Problem details:
Apart from the pictures, every entry must be retyped exactly.
-- Information supplied follows --
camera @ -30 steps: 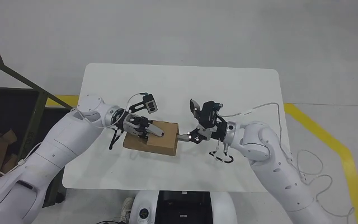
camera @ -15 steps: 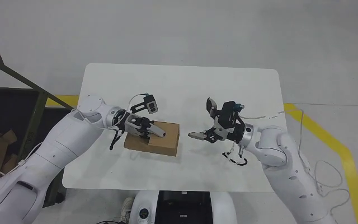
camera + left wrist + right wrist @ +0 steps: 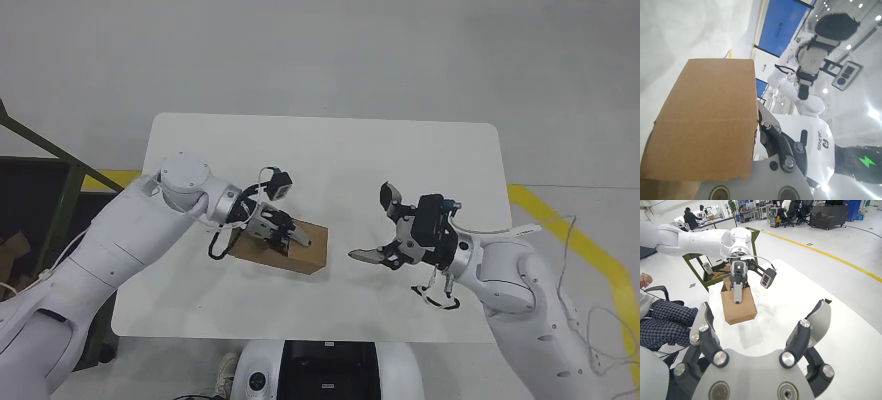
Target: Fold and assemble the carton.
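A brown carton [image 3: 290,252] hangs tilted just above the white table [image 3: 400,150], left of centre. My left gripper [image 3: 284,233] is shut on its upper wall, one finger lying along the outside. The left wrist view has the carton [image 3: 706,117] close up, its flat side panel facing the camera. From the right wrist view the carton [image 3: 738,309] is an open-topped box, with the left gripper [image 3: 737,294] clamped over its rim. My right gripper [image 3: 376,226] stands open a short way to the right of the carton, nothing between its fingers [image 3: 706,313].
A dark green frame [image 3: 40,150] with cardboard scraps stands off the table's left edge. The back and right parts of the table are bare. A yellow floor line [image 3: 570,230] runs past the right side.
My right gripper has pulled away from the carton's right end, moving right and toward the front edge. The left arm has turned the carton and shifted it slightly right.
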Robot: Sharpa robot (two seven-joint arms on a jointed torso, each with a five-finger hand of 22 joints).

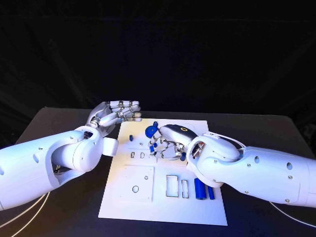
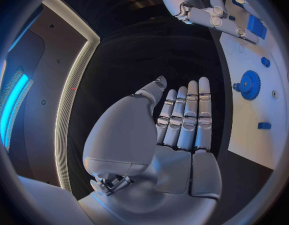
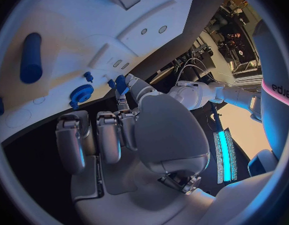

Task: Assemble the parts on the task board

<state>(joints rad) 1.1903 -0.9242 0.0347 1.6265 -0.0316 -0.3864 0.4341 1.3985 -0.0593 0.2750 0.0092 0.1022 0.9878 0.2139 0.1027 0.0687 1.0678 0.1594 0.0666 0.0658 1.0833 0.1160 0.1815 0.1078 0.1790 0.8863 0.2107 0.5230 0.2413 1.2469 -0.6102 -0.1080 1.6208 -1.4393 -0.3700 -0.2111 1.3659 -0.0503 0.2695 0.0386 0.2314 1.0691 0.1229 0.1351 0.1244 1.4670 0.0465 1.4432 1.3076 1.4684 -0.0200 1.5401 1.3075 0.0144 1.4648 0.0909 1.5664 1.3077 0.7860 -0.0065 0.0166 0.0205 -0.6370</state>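
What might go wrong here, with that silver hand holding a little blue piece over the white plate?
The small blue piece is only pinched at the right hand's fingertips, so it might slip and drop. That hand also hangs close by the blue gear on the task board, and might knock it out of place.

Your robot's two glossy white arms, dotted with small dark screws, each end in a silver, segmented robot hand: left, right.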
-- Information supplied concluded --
Answer space:
camera @ -30 steps: 
camera @ -15 steps: 
camera + left wrist + right wrist @ +0 steps: 
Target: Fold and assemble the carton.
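A brown carton [image 3: 290,252] hangs tilted just above the white table [image 3: 400,150], left of centre. My left gripper [image 3: 284,233] is shut on its upper wall, one finger lying along the outside. The left wrist view has the carton [image 3: 706,117] close up, its flat side panel facing the camera. From the right wrist view the carton [image 3: 738,309] is an open-topped box, with the left gripper [image 3: 737,294] clamped over its rim. My right gripper [image 3: 376,226] stands open a short way to the right of the carton, nothing between its fingers [image 3: 706,313].
A dark green frame [image 3: 40,150] with cardboard scraps stands off the table's left edge. The back and right parts of the table are bare. A yellow floor line [image 3: 570,230] runs past the right side.
My right gripper has pulled away from the carton's right end, moving right and toward the front edge. The left arm has turned the carton and shifted it slightly right.
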Robot: Sharpa robot (two seven-joint arms on a jointed torso, each with a five-finger hand of 22 joints).


Task: Assemble the parts on the task board

<state>(joints rad) 1.1903 -0.9242 0.0347 1.6265 -0.0316 -0.3864 0.4341 1.3985 -0.0593 0.2750 0.0092 0.1022 0.9878 0.2139 0.1027 0.0687 1.0678 0.1594 0.0666 0.0658 1.0833 0.1160 0.1815 0.1078 0.1790 0.8863 0.2107 0.5230 0.2413 1.2469 -0.6102 -0.1080 1.6208 -1.4393 -0.3700 -0.2111 1.3659 -0.0503 0.2695 0.0386 0.2314 1.0691 0.1229 0.1351 0.1244 1.4670 0.0465 1.4432 1.3076 1.4684 -0.0200 1.5401 1.3075 0.0144 1.4648 0.0909 1.5664 1.3077 0.7860 -0.0065 0.0166 0.0205 -0.6370</state>
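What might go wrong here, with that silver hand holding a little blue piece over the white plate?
The small blue piece is only pinched at the right hand's fingertips, so it might slip and drop. That hand also hangs close by the blue gear on the task board, and might knock it out of place.

Your robot's two glossy white arms, dotted with small dark screws, each end in a silver, segmented robot hand: left, right.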

With this, the exercise is done.